Netnography: Mining Spontaneous Human Expression
On platforms like Xiaohongshu, TikTok, and Weibo, qualitative teams study:
- organic conversations
- user-generated pain points
- emergent behaviors
- micro-tribes
These insights power innovation more effectively than high-level traffic dashboards.
The Haier “three-barrel washing machine” case proved this: a single user’s comment about hygiene when washing socks and underwear together drove a national product innovation.
Cultural Strategy and Future Insight
AI looks backward; qualitative research looks forward. It defines the values, rituals, tensions, and belief systems that brands can meaningfully align with.
Human-Centered Design
Technology is no longer launched first and rationalized later. Qualitative research begins with understanding:
- human needs
- employee pain points
- customer frustrations
AI solutions are then built around these needs.
The New Look of Human Research
Across all discussions, the future role of human research crystallized into three core functions:
Mentorship
Senior researchers now “mentor” AI—providing judgment, interpretation, and moral boundaries. They ensure every AI output aligns with brand purpose and cultural relevance.
Guardrails
Humans create trust frameworks to monitor:
- accuracy
- tone
- ethical boundaries
- privacy
- unintended bias
AI cannot self-regulate; it must be governed.
Empathy Injection
AI can simulate conversation but cannot determine meaning or intent.
Humans define the purpose of each interaction—especially in emotionally sensitive settings like healthcare or education.
As one speaker summarized: “Technology will not replace humans. But humans who use technology will replace those who don’t.”
Human Intelligence Is the Operating System of AI-Driven Research
AI now carries the weight of data processing.

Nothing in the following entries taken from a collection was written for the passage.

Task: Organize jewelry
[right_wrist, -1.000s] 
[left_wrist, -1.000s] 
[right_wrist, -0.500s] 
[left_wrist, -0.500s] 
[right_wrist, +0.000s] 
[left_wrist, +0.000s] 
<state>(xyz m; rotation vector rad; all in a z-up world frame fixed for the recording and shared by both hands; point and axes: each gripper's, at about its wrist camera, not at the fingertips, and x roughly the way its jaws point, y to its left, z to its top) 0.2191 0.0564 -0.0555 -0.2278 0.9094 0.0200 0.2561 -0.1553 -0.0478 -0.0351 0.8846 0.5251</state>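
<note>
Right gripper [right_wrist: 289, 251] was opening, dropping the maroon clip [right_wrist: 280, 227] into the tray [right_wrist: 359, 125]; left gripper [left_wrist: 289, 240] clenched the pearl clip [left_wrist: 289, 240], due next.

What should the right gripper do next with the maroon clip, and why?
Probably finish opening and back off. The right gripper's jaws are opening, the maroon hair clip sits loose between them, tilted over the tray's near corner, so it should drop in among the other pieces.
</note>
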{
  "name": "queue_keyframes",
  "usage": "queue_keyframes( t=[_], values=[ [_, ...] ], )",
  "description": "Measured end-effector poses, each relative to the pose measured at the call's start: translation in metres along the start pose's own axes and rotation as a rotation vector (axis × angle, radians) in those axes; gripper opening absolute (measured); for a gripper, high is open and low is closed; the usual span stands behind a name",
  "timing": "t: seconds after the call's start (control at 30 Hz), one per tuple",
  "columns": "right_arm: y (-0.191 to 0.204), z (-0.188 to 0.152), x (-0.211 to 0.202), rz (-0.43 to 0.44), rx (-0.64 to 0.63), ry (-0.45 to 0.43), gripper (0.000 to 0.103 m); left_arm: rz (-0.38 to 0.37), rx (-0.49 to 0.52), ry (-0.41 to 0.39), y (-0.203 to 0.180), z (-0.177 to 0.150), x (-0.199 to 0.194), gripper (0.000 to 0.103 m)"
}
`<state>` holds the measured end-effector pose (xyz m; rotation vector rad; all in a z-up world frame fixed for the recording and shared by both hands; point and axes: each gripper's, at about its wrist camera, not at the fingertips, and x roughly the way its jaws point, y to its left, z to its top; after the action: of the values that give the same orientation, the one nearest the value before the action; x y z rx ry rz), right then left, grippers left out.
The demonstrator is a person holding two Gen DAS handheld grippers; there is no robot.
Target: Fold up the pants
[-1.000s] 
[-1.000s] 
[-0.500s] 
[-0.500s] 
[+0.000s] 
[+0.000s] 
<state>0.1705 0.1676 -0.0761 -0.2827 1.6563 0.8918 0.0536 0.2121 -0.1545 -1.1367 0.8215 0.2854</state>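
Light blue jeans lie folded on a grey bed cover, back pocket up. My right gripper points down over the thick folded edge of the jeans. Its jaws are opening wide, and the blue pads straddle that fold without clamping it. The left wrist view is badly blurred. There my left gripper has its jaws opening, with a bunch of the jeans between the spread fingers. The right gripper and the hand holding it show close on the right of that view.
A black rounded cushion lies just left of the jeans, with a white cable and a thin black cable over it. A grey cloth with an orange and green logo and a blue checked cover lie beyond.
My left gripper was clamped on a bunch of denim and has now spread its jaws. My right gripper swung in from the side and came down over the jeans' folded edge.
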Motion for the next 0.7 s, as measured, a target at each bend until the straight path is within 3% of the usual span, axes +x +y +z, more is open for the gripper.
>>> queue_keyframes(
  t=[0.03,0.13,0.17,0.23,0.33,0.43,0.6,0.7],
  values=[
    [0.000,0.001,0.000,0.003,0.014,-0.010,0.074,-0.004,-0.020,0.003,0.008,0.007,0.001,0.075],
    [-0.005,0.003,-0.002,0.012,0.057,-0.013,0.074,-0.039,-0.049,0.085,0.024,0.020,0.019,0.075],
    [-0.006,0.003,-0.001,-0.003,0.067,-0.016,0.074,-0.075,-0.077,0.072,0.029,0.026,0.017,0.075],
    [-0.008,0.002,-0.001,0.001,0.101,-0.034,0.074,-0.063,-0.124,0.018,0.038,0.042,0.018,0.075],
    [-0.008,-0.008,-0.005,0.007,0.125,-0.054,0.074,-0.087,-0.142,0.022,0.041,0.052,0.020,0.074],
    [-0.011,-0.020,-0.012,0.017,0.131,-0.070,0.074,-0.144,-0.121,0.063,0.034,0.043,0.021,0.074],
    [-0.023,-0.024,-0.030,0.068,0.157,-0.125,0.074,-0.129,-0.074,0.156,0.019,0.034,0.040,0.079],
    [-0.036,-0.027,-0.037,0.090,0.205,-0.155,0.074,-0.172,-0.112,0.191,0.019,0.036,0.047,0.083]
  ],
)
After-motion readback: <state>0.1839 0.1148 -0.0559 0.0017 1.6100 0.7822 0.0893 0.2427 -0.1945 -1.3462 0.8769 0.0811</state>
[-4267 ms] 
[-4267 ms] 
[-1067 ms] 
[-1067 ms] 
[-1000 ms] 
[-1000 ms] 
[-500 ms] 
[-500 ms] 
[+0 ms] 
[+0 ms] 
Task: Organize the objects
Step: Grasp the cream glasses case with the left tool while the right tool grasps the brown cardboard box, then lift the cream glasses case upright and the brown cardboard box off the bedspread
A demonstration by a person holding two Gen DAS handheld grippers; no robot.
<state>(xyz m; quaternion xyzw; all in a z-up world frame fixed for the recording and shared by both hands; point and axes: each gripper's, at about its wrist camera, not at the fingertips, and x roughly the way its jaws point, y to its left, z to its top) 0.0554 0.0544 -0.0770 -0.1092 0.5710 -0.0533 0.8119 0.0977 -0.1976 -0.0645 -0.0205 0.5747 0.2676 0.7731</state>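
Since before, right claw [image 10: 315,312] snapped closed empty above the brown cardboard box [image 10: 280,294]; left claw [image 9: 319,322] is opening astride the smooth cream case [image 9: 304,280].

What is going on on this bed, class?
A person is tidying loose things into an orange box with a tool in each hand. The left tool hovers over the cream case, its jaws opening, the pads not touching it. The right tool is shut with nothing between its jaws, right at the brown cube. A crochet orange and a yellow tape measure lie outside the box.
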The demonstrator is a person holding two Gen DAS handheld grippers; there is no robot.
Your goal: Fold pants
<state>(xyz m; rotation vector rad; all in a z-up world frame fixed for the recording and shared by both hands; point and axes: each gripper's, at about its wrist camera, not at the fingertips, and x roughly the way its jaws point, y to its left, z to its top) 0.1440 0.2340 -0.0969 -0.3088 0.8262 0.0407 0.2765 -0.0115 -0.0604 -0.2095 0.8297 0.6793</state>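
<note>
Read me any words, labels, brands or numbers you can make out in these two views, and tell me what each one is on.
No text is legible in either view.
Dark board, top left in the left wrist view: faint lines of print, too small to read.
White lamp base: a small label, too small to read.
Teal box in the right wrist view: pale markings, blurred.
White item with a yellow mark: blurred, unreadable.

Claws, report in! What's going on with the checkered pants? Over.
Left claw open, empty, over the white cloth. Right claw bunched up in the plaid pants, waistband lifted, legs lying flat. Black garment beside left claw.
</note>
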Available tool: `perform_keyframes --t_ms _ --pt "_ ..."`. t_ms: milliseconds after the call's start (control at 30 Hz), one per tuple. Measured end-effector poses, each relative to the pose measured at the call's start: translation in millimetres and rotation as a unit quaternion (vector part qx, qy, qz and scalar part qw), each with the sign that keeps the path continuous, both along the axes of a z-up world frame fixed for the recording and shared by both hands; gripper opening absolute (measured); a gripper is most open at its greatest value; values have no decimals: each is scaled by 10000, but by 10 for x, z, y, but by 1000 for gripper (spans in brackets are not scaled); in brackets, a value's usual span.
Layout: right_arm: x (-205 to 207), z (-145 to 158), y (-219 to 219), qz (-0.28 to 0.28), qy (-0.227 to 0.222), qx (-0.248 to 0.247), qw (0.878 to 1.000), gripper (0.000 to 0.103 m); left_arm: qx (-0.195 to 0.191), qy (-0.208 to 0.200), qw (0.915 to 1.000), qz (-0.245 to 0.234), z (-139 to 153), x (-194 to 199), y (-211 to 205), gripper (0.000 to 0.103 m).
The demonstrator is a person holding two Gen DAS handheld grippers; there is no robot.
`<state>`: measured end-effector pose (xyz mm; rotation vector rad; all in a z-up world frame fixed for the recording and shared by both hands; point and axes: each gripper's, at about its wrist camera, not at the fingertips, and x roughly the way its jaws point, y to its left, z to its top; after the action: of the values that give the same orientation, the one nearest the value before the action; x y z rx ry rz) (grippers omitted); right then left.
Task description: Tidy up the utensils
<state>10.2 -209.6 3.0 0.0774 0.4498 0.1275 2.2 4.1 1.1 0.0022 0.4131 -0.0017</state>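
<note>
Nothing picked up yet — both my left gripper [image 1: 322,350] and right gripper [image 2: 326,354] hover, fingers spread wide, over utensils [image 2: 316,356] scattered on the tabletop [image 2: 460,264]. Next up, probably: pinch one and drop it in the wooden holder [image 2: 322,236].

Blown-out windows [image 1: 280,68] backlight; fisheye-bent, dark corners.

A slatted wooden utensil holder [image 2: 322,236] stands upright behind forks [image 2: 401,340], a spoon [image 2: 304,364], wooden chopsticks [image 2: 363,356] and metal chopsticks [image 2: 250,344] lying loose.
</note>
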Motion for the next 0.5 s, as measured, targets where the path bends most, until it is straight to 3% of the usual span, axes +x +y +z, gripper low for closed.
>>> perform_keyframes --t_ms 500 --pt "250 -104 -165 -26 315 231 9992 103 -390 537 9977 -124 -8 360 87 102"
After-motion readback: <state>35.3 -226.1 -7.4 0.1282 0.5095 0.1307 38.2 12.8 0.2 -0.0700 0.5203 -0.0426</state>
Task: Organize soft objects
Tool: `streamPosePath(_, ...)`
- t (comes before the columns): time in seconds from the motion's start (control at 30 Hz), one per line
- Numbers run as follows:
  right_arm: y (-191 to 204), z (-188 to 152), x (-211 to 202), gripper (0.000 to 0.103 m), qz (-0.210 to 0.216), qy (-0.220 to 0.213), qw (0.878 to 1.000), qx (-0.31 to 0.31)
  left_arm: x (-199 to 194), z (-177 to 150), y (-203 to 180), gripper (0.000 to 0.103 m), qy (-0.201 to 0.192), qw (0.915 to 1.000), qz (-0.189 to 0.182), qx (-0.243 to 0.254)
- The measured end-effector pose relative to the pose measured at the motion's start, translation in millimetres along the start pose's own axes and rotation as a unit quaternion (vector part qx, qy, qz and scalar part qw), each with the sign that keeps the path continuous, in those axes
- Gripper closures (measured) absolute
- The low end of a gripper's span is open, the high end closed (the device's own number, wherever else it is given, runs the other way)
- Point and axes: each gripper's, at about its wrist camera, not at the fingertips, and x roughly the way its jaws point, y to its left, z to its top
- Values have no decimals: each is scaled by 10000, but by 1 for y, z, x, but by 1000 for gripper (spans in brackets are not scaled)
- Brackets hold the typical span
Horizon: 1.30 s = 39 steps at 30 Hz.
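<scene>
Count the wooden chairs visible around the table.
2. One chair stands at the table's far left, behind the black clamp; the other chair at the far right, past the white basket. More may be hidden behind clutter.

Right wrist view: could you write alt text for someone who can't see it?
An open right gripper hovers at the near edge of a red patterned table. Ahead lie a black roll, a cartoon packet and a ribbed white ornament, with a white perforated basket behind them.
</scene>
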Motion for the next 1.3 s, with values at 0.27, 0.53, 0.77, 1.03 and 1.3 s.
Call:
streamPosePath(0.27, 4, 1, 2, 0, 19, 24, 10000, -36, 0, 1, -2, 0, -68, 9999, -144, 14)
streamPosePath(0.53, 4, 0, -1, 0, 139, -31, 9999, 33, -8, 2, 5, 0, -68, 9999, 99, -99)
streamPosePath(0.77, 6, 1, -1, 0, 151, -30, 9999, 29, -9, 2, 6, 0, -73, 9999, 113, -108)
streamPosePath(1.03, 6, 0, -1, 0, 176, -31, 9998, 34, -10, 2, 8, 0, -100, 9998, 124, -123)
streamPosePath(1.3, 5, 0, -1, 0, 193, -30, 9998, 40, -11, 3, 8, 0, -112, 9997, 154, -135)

But humanity provides:
- the cultural context
- the emotional logic
- the curiosity
- the vision
- the ethical compass
- the future orientation
Qualitative research is no longer optional—it is the strategic backbone of AI-powered insight generation.
In this new world, humans don’t compete with machines. Humans teach, calibrate, and guide the machines—so brands can stay distinct, relevant, and human in an increasingly automated landscape.